Kurti pour Tages-Anzeiger : La Serbie cible l'autonomie au Kosovo, sont des imbéciles pour ne pas comprendre les ambitions hégémones dans la région

Le Premier ministre du Kosovo, Albin Kurti, a donné une interview au célèbre journal suisse Tages-Anzeeger avant le voyage au Forum économique mondial tenu à Davos. Dans une interview pour le journaliste Stephen Israel, un bon connaisseur de l'évolution dans les Balkans, Kurti a dit que le monde démocratique devrait se méfier de la pan-slavique <x0hegemonia”
Dans une interview pour le journaliste Stephen Israel, un bon connaisseur de l'évolution dans les Balkans, Kurti a dit que le monde démocratique devrait être prudent de la gégémonie pan-slave de la Serbie et de la Russie <x0H).
Kurti a depuis longtemps répondu à tous les sujets, séparément à la situation dans le nord, disant que la population locale subx0 serbe est mal utilisée par Belgrade et certains criminels armés”
Nous sommes toujours prêts pour un dialogue constructif. La Suisse l'accepterait-elle si une minorité du pays voyageait depuis des années avec des plaques d'immatriculation italiennes ou françaises? La grande majorité des Serbes du nord de notre pays n'ont aucun problème avec les plaques du Kosovo. Un petit groupe est exploité par Belgrade. Les personnes armées derrière les barricades ne sont pas intéressées par les droits, mais par le contrôle du territoire à la frontière avec la Serbie. Ils veulent protéger le nord du Kosovo en tant que zone sans loi. Nous avons creusé six laboratoires de médicaments là-bas et aussi des mineurs de Bitcoin qui ont bénéficié de la transmission gratuite. Personne ne paie les factures d'électricité.
Le premier ministre a mentionné le président américain, Beden, que “la reconnaissance mutuelle devrait essentiellement être” du futur accord Kosovo-Serbie.
A la question de savoir si c'est plus dangereux pour le Kosovo que pour l'UE ou les États-Unis, il a répondu à”
La même chose a dit Olaf Scholz, où le premier est Biden. Mais l'UE devrait réfléchir à la question de savoir si elle veut poursuivre ses activités comme d'habitude avec la Serbie et continuer à payer toutes les subventions sans condition.
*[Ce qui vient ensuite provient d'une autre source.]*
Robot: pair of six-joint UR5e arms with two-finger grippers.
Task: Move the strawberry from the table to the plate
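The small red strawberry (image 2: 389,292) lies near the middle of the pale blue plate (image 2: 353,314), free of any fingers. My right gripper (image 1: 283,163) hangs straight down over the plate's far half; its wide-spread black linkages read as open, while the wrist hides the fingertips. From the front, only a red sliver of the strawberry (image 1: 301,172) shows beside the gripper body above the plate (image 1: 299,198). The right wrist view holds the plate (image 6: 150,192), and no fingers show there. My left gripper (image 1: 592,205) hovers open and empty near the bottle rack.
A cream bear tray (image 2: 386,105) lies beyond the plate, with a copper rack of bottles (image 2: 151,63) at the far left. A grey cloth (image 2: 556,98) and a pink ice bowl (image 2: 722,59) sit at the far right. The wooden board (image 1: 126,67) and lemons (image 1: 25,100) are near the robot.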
Belgrade n'a pas approuvé de sanctions contre Moscou et reçoit moins cher de gaz de la Russie. Pour Belgrade, les relations avec la Russie et avec la Chine sont les premières. Cela devrait avoir un prix corporel”.
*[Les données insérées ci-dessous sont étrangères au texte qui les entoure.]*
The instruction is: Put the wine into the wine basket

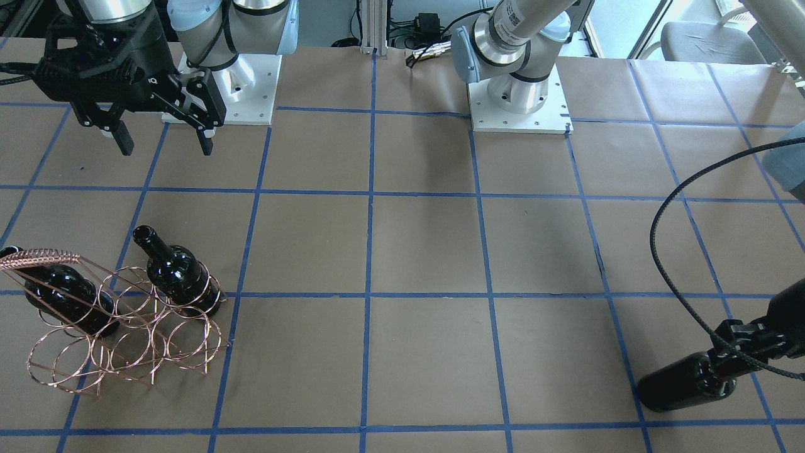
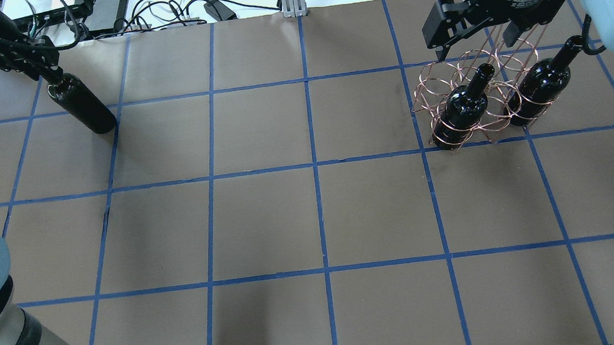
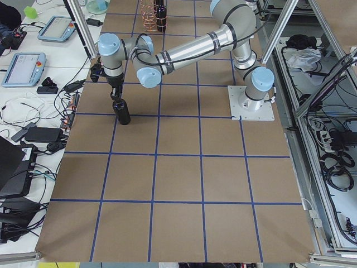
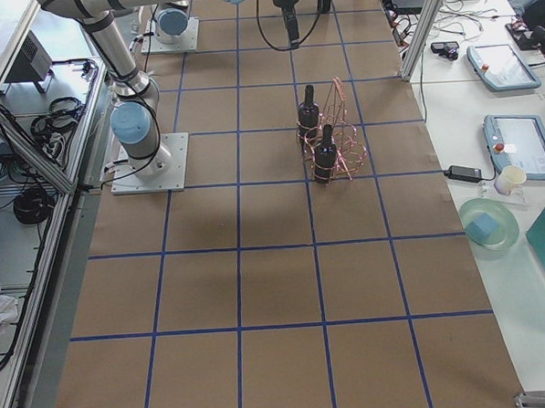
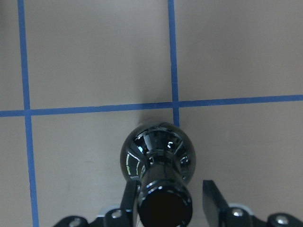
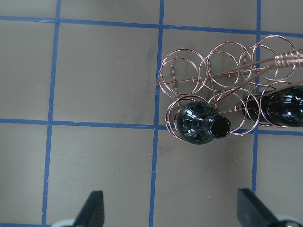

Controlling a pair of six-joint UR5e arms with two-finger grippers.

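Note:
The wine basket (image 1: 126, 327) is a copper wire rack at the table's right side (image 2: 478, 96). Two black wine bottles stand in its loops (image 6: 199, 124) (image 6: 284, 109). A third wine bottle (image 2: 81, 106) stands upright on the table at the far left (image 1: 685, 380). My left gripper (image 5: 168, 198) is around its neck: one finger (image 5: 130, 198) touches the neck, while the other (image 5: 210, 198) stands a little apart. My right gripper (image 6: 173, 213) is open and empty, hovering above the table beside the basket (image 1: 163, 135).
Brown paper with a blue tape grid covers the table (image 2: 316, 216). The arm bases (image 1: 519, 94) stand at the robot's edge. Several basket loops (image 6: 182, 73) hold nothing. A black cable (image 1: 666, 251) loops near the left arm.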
Selon lui, “la Serbie n'est pas un pays normal car elle n'est pas éloignée de l'héritage temporel du dictateur Slobodan Milosevic”
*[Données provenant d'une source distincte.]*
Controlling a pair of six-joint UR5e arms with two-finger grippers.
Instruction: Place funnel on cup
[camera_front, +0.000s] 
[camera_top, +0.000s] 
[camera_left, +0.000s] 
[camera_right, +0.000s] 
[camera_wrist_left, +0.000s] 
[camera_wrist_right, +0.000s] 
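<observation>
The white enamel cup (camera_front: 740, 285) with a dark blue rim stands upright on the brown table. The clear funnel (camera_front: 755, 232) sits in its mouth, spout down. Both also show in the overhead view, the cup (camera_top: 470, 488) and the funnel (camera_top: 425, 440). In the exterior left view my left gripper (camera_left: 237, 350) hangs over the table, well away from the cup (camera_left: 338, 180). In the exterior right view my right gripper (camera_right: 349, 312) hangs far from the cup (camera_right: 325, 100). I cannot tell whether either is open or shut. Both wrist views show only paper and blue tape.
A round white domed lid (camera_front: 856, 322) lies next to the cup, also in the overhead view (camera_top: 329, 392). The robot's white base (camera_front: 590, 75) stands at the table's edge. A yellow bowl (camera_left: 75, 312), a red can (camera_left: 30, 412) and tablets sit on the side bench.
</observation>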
Un plus grand conflit pourrait-il être imaginé dans les années 90? Kurt a été demandé par le journaliste.
Le “serait irresponsable de dire qu'il n'y a aucun risque d'escalade. Depuis l'attaque de la Russie contre l'Ukraine le 24 février, nous avons vu des preuves d'hégémonie de panslas, comme des exercices militaires conjoints entre la Serbie et la Russie. Même plusieurs centaines de personnes peuvent causer des dommages majeurs” dit-il
Selon lui, Belgrade vise l'autonomie des Serbes.
Nous avons signé 33 accords avec la Serbie au cours des dix dernières années. Presque rien n'a été mis en œuvre. Certains de ces accords seraient également dans notre intérêt, mais Belgrade insiste toujours sur l'autonomie municipale. Pourquoi ? La Serbie veut que le Kosovo, comme la Bosnie, ait un État avec la Republika Srpska, soit dysfonctionnel. J'ai dit à Vucinqi que s'il voulait vraiment faire quelque chose pour la minorité serbe, il devrait reconnaître le Kosovo. On ne peut pas dire que le Kosovo soit le faux État “” et qu'il soit en même temps établi pour l'autonomie municipale au sein de cet État. C'est comme commander du thé sans tasse. On n'est pas des imbéciles.